## DIRECTIONS
Go through the material below and copy each line where the word "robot" appears.

## ENTRIES SHOWN
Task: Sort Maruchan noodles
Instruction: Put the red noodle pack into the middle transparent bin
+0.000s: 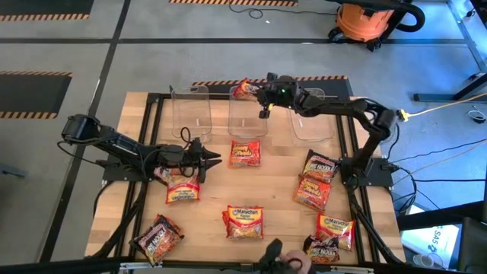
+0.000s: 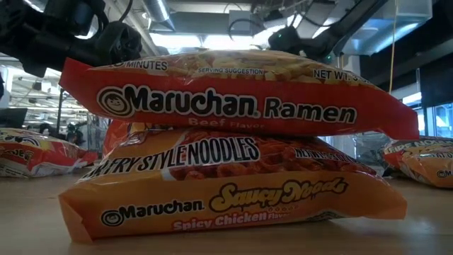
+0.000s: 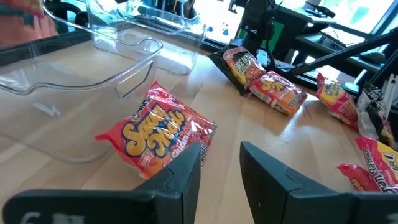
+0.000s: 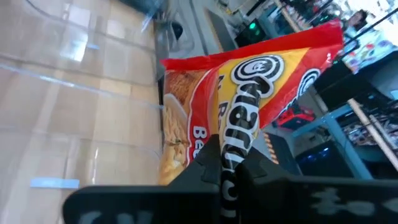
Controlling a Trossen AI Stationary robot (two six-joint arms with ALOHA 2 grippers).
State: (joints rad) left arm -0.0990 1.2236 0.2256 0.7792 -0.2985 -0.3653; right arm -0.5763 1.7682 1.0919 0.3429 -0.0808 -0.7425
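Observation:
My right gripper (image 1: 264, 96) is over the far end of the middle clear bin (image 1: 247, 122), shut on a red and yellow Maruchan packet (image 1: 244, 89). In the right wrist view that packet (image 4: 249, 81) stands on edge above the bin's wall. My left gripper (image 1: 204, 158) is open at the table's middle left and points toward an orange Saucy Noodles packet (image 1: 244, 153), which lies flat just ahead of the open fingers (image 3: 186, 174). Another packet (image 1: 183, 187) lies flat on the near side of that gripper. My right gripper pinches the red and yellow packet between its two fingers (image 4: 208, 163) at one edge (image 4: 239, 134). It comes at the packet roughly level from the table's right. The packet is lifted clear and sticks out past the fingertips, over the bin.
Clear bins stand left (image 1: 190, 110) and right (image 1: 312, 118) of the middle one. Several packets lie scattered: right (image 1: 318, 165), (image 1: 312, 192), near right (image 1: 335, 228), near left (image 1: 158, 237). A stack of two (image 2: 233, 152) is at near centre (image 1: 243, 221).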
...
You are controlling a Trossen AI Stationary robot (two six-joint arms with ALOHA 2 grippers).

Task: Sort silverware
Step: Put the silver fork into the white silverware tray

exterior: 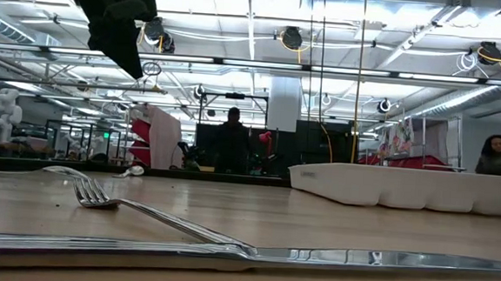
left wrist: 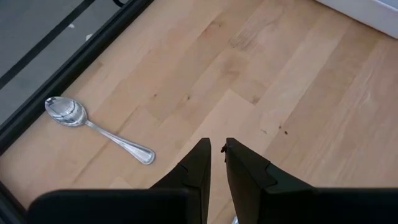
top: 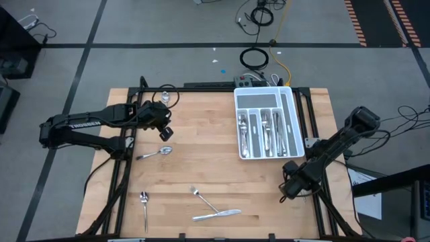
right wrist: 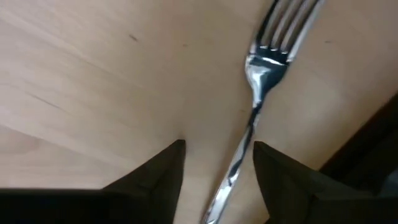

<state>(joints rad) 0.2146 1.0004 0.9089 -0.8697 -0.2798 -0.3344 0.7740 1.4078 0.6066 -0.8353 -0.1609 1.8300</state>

## OUTPUT OF THE TASK
Controlling a Trossen AI Stationary robot (two six-joint arms with ALOHA 2 grippers).
You are controlling a Trossen AI Stationary robot (two six-joint arms with ALOHA 2 grippers).

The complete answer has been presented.